Богдан, низко склонив голову, слушал своего соратника. Видно было, что казачий полковник вслух произнёс мысль, которая давно угнетала его. Наконец, стряхнув с себя состояние задумчивости, Богдан выпрямил спину.
– Думаю, Максим, думаю… Только скажите мне, братья, неужели зря каждый из нас большую часть своей жизни воевал? То-то и оно… Будет у нас и кавалерия, будут и гарматы[8]. Будут! Стоит только начать.
– Ну что, батько, – Мартын выколотил о высокий каблук своего сапога давно потухшую трубку и встал. – Думаю, пришла пора возвернуть казацкие права всем, кто был их лишён.

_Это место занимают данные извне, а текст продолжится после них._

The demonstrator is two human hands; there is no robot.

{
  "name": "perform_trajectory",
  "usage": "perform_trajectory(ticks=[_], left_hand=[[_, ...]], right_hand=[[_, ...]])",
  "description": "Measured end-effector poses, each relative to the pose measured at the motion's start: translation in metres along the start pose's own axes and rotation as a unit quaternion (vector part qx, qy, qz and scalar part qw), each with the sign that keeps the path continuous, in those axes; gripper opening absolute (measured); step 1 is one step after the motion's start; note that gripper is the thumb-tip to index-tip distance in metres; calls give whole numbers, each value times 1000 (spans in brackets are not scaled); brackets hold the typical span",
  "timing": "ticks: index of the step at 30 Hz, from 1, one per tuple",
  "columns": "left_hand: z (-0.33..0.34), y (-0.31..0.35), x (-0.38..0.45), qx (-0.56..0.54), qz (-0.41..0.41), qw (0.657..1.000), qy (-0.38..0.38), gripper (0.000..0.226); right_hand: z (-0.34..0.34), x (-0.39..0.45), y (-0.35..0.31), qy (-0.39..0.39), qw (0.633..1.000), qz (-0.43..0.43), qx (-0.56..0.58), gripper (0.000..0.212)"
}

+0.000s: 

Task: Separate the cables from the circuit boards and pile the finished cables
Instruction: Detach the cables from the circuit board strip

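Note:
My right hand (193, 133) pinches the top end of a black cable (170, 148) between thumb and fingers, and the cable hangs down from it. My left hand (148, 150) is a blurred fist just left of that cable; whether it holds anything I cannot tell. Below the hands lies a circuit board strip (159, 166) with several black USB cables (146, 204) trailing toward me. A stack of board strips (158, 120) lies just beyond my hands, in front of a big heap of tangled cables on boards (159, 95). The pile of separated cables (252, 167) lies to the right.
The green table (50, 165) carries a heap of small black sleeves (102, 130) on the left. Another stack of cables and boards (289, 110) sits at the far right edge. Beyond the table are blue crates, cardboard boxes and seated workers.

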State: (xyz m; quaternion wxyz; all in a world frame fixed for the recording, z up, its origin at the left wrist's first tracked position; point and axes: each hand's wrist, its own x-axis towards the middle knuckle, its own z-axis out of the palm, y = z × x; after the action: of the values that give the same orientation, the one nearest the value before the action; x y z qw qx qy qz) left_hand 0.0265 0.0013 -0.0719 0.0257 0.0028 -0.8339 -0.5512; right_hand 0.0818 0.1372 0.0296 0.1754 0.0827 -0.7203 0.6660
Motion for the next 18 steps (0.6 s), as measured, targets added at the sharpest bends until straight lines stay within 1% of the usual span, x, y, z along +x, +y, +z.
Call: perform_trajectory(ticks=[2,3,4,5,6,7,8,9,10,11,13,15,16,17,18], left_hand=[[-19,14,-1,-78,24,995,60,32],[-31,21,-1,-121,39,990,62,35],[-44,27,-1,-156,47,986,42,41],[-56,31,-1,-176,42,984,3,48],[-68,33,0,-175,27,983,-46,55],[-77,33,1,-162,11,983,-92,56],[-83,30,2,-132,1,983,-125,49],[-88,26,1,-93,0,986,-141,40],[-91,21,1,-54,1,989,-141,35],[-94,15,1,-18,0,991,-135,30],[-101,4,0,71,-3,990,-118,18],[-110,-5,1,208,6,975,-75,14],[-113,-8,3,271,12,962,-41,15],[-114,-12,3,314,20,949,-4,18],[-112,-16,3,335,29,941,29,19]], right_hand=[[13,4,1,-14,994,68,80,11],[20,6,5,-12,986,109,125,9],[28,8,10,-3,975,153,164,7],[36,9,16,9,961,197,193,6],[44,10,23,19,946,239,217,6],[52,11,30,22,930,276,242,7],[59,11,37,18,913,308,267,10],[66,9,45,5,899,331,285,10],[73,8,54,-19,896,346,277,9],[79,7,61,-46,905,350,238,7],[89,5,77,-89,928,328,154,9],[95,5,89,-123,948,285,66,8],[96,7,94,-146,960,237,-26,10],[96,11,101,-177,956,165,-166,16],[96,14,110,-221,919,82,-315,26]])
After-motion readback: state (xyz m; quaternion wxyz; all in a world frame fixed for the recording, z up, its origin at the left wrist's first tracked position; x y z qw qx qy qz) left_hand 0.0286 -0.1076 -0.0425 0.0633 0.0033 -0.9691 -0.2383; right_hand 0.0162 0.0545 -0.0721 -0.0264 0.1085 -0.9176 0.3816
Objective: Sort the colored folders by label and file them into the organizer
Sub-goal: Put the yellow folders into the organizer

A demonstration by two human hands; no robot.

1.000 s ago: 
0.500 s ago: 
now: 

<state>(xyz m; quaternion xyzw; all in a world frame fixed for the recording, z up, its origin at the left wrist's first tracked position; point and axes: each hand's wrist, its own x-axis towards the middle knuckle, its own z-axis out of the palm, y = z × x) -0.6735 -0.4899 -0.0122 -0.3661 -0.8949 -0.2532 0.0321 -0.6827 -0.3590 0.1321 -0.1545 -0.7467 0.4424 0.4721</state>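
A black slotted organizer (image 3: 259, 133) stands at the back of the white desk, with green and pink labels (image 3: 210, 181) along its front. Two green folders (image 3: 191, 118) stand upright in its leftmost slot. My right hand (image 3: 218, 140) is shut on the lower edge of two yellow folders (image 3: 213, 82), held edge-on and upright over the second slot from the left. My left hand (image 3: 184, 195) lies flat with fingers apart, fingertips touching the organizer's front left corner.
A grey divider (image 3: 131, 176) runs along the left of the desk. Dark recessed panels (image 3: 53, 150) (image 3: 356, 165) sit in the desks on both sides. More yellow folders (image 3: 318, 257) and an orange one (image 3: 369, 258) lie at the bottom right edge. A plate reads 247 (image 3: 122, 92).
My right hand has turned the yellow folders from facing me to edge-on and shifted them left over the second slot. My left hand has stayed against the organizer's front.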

Обещаем?
– Обещаем…
Четыреста вёрст до Запорожья стали для Богдана дорогой дум, злобы и горечи. Несправедливость, откровенное презрение, унижение, которого он не испытывал даже в турецком плену, выжигало всё внутри. Сердце отказывалось мириться с происходящим, воспалённое сознание рисовало мрачные картины беспощадной мести. Фантастические планы возмездия, сменяя друг друга, требовали сиюминутного воплощения.
По пути к Сечи отряд беглого чигиринского сотника лихими наскоками уничтожил десятки фольварков[9], сжигая усадьбы, разгоняя скот, разоряя посевы. Каждый из них напоминал Богдану его спаплюженный[10] хутор.
– Батько, – шестнадцатилетний сын Тимошка после каждого налёта хмелел от восторга. – Поглянь! Да ведь у нас уже целое войско!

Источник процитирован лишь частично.